| Description of the task |
All of the data is to be copied word for word.

| Material provided |
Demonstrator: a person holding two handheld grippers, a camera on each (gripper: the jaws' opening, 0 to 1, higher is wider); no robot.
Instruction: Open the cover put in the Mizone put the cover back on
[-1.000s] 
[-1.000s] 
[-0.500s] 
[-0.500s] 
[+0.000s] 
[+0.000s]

| Task response |
Demonstrator: a person holding two handheld grippers, a camera on each (gripper: the jaws' opening, 0 to 1, higher is wider); no robot.
Instruction: Open the cover put in the Mizone put the cover back on
[-1.000s] 
[-1.000s] 
[-0.500s] 
[-0.500s] 
[+0.000s] 
[+0.000s]

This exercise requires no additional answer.